By David Colton
NORDSTROM RACK — Norman Fleischmann walked away empty-handed after taking a chance on his body type Friday afternoon.
Apparently, Norman was in search of a Henley shirt that inflated his pecs and ego.
“I was just expecting to look a lot more like Ryan Gosling,” said Norman, who hasn’t been to the doctor in four years, “Now I just feel like a worse, less confident version of him.”
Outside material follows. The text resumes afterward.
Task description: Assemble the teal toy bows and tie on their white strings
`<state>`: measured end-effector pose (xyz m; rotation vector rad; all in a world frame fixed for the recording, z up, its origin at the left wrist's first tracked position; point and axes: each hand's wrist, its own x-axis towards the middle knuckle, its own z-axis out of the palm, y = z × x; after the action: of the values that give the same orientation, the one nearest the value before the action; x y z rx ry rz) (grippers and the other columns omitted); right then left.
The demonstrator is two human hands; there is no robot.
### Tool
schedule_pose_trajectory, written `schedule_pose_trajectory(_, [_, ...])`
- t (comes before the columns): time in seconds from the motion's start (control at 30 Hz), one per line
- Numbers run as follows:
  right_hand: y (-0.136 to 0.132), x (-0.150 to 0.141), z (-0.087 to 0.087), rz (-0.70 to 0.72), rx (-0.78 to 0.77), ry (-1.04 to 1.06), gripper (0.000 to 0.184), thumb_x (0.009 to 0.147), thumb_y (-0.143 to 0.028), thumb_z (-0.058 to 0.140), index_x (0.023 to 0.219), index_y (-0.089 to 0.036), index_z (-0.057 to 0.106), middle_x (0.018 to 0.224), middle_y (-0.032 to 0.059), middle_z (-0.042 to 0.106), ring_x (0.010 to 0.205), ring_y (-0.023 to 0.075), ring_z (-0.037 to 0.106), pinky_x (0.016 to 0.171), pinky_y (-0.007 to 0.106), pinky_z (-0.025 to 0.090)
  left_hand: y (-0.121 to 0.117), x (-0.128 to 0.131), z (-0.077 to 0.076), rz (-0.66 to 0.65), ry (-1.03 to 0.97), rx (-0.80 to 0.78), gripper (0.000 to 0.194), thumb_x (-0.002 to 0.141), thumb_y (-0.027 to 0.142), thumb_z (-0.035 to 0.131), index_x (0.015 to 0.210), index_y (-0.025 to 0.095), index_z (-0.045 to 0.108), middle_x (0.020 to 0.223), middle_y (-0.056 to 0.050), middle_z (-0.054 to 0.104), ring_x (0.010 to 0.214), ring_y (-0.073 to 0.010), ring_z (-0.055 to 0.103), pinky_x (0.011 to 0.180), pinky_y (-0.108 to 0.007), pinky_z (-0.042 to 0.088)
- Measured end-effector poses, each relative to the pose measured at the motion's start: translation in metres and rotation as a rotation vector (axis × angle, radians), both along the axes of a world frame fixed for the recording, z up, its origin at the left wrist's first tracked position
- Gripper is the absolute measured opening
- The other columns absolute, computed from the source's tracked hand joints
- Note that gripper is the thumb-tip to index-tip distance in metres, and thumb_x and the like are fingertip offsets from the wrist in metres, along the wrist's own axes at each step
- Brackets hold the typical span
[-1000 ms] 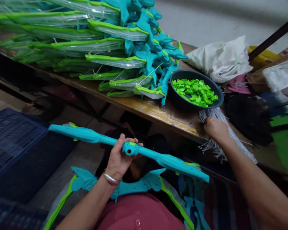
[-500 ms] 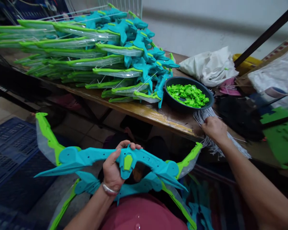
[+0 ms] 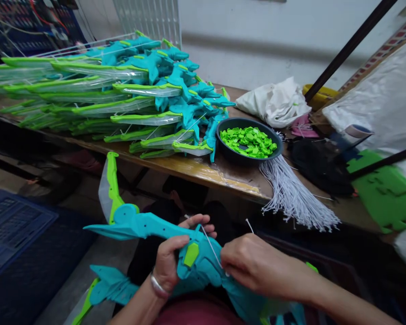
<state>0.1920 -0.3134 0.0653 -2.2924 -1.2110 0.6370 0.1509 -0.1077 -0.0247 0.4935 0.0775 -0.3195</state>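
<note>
L hand (image 3: 167, 262) grips the teal bow (image 3: 152, 225) nr its middle, thumb in front, fingers round the far side. R hand (image 3: 253, 259), fingers clenched on a white cord (image 3: 210, 243) that runs to the bow's middle. Bow's held on the near side of the bench (image 3: 189, 168), tilted, L end higher; a 2nd bow (image 3: 110, 284) lies below it. On bench: bow pile (image 3: 155, 92) at L, dark bowl (image 3: 222, 149) w/ green pcs (image 3: 248, 141) just R of it, cord bundle (image 3: 294, 194) nearer & R, white bag (image 3: 274, 101) on the far side.
</note>
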Motion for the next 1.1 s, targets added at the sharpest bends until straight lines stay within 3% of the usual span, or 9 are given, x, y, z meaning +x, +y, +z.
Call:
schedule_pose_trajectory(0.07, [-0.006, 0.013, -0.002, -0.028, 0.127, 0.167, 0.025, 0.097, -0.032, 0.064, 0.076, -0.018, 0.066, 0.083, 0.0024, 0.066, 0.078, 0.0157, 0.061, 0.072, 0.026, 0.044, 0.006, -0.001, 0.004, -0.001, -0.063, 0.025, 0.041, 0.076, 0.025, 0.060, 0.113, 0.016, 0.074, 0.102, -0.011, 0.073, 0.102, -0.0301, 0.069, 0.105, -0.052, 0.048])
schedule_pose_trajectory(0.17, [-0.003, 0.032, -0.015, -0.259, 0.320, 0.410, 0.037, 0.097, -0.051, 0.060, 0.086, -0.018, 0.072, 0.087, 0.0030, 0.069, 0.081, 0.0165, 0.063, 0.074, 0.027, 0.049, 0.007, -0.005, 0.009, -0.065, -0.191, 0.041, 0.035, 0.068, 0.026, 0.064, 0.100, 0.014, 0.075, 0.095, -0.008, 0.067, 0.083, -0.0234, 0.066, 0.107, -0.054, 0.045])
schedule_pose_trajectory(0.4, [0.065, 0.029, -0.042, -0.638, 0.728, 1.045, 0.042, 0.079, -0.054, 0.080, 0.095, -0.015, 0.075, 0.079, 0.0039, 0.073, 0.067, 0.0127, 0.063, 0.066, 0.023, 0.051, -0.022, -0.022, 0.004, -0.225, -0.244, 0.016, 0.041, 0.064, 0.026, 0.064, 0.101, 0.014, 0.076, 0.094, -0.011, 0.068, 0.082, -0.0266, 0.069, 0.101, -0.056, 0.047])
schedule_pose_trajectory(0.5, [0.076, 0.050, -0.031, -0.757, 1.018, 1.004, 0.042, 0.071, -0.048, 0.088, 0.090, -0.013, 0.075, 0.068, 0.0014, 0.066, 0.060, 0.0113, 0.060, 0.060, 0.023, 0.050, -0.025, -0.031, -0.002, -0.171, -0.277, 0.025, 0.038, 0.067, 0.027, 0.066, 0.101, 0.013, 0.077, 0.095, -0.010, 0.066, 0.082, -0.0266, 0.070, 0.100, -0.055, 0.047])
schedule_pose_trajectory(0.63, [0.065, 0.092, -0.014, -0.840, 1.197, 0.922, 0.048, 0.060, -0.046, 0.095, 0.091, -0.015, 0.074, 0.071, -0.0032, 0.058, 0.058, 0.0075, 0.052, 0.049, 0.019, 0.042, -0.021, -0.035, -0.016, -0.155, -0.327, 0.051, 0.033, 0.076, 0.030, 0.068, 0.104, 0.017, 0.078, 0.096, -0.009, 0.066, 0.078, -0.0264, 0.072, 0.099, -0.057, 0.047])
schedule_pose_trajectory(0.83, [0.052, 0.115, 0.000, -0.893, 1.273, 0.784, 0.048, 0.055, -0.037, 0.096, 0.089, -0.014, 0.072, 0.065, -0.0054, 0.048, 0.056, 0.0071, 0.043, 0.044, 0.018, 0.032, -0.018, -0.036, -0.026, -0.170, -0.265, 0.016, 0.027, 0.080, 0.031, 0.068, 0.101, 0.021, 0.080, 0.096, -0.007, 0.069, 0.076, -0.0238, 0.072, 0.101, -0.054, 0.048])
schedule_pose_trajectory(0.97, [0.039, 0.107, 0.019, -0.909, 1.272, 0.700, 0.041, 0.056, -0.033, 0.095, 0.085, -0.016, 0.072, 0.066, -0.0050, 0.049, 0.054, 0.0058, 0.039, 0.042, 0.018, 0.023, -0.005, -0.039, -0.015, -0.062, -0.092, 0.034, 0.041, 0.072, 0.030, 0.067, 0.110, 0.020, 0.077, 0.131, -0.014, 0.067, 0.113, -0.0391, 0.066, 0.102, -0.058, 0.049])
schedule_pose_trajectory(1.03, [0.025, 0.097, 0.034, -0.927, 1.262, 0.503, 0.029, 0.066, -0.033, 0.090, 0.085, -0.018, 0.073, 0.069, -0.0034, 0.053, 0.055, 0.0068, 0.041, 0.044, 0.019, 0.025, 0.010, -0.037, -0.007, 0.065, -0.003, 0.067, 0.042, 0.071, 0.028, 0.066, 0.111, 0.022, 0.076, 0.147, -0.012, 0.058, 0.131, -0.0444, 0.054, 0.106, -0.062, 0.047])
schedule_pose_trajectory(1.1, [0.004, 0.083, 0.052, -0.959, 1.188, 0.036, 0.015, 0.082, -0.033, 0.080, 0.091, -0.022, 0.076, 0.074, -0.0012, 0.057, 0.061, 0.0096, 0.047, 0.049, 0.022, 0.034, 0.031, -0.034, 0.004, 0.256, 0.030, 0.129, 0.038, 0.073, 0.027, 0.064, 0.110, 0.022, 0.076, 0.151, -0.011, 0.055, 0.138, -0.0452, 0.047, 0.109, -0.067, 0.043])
After taking the shirt for a few test spins around the changing room hallway, Norman’s mother informed him that she could see his nipples, and that “those types of shirts are for winners and people who are in shape.”
Norman, despite his mother’s abusive words, went ahead with the purchase and wore the shirt to the local teen hangout spot Friday evening.
“People just told me I looked like a rock-bottom Johnny Depp,” said Norman, who somehow settled on all-the-way-unbuttoned as his go-to look in the shirts, “But if he was creatively infertile and didn’t have any friends.”
While it appears that Norman has at least one friend, reports on the topic have yielded mixed results.
The National Study of Norman’s Friends (NSNF) found that only three people identified themselves as friends of Norman Fleischmann, and only one of them was talking about the correct Norman Fleischmann. That is, until the researchers discovered that Norman Fleischmann himself had obtained a copy of the survey and forged a vote in the category “Friend of Norman Fleischmann.”